Controllability and Robustness in Large Language Models
Large Language Models with Controllable Working Memory
We undertake a joint study of controllability and robustness in the context of large language models (llm).
We demonstrate that state-of-the-art state-of-the-art t5 and palm (both pretrained and finetuned) could exhibit poor controllability and robustness, which do not scale with increasing model size.
Our comprehensive evaluation showcases the utility of kaft across model architectures and sizes.
Authors
Daliang Li, Ankit Singh Rawat, Manzil Zaheer, Xin Wang, Michal Lukasik, Andreas Veit, Felix Yu, Sanjiv Kumar
It is well known that large language models memorize large amounts of factual knowledge in their parameters, which could potentially be out-dated or incorrect.
Even for moderate-size models, it is prohibitively expensive to retrain every time an update happens or a mistake is uncovered in the model s parametric world knowledge.
This dilemma is especially sharp in the case of factual (world) knowledge that plays important role in realizing impressive performance of large language models pretrained on large scale datasets.

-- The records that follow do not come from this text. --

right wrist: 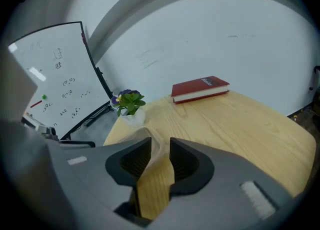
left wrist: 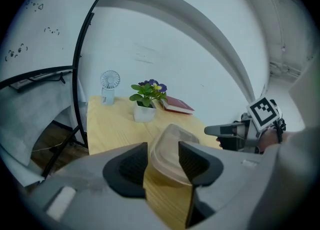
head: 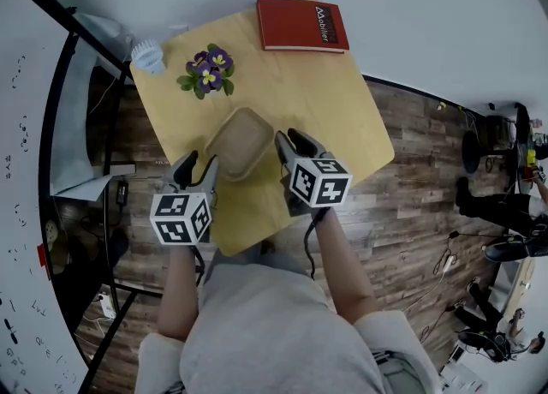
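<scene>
A shallow beige plastic container [head: 241, 140] lies in the middle of the light wooden table [head: 342, 118]. My left gripper [head: 199, 168] is at its near left corner. In the left gripper view the jaws of that gripper [left wrist: 163, 161] stand apart, with the container's corner [left wrist: 167, 146] showing in the gap. My right gripper [head: 291, 142] is at the container's right edge. Its jaws in the right gripper view [right wrist: 160, 156] are close together on the translucent rim [right wrist: 146, 136].
A red book [head: 301, 24] lies at the table's far edge. A potted purple flower [head: 208, 69] and a small white fan [head: 147, 56] stand at the far left. A whiteboard [right wrist: 55, 84] on a black frame is left of the table. Cables and equipment [head: 497, 204] cover the floor on the right.
</scene>
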### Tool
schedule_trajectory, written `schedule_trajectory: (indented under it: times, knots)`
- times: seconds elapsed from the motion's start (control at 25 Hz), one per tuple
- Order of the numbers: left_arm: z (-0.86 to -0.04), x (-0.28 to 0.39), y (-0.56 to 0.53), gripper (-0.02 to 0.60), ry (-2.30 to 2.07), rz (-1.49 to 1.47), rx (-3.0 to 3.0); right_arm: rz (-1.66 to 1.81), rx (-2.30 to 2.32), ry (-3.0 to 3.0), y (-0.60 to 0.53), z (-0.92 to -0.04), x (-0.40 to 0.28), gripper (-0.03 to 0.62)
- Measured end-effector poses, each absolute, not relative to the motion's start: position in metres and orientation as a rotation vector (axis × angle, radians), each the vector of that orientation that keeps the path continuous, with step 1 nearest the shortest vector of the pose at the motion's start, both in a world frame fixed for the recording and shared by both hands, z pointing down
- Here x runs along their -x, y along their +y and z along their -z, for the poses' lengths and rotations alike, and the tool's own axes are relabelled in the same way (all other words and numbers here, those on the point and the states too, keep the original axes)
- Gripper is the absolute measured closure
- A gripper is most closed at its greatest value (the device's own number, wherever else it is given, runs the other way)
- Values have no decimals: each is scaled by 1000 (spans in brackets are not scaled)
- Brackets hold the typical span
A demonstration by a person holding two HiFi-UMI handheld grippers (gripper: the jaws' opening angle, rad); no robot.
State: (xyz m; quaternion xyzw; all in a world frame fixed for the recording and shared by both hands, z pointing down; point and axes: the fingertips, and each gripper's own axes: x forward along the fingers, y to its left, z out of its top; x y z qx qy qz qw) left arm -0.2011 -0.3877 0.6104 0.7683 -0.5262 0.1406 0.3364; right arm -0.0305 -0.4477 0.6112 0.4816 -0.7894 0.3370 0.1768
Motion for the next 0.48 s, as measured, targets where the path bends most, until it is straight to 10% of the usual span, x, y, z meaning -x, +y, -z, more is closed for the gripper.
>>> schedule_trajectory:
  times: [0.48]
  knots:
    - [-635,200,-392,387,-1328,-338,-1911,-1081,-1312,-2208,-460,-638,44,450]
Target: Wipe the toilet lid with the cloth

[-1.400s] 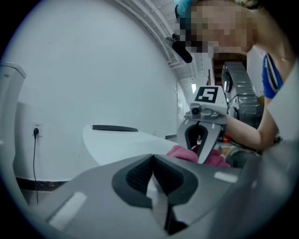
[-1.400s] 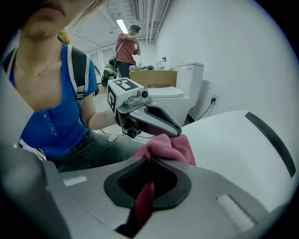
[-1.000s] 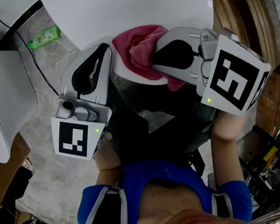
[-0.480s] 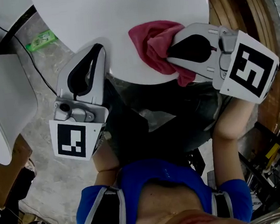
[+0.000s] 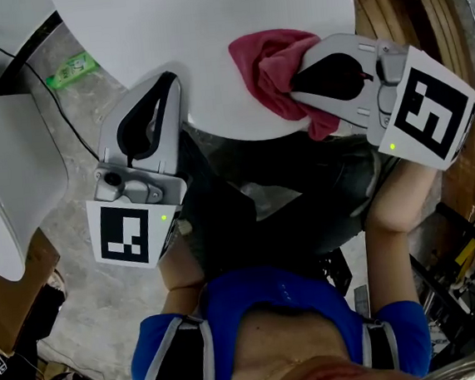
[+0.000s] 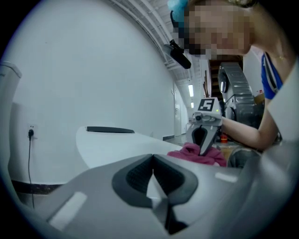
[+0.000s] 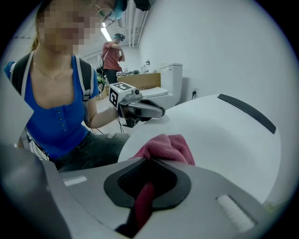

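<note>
Right gripper view shows the right gripper (image 7: 147, 161) with its jaws clenched on a fold of the pink cloth (image 7: 170, 147). A strip of the cloth hangs down between the pads, and the rest is bunched just ahead of the tips, lying on the white toilet lid (image 7: 224, 140) near its front edge. Left gripper view has the left gripper (image 6: 152, 158) pressed together at the tips, with nothing between them. It sits at the lid's left rim, apart from the cloth. From the head view, both grippers reach over the person's dark trousers (image 5: 257, 216) toward the lid. On the grey floor to the left lie a green packet (image 5: 71, 66) and a black cable (image 5: 55, 102), beside another white fixture (image 5: 7, 182).
</note>
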`<move>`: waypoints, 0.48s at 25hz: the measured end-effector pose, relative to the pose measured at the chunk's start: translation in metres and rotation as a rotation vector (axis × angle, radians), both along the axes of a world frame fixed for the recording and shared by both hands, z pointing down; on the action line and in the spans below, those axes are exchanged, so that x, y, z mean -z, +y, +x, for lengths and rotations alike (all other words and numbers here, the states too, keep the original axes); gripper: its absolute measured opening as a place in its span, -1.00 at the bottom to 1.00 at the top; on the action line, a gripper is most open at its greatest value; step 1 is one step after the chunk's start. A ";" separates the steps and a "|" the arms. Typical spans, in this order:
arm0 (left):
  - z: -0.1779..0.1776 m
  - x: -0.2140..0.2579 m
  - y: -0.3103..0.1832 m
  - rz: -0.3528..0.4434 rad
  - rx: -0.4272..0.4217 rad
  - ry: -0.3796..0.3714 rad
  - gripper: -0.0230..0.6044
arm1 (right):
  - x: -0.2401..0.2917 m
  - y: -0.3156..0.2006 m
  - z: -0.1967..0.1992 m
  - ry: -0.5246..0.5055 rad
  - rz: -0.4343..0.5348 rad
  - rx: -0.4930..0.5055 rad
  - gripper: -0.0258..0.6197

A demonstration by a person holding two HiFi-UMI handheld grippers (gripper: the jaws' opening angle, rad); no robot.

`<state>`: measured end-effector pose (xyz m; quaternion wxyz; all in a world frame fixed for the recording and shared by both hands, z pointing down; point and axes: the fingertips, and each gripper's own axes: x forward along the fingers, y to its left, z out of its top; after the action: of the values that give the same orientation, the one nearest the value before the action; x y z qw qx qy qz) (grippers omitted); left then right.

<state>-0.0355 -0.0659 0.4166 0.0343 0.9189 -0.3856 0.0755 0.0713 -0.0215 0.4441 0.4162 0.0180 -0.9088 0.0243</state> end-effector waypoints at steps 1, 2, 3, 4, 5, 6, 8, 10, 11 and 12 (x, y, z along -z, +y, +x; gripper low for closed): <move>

However, as models scale ever larger, they become more expensive to train, making it unrealistic to frequently change model parameters.
In real world applications, it is often necessary to adjust the model s behavior.
Even if resources are ample, it is non-trivial to ensure that the retraining only modifies the target without affecting other knowledge or skills present in the model.
Furthermore, one piece of factual knowledge might have a large number of different mentions or it can be implicitly inferred from multiple sentences in the pretraining corpus, making it extremely difficult even to prepare an edited version of the training set.
Result
Large language models may become less controllable by context as the model size increases.
Even when they obtain more world knowledge and become otherwise stronger.
Therefore, new methods are needed to improve the controllability of large language models.
This gain originates from the counterfactual augmentation where the model explicitly learns the priority order when a conflict does appear with the model s pretrained factual knowledge.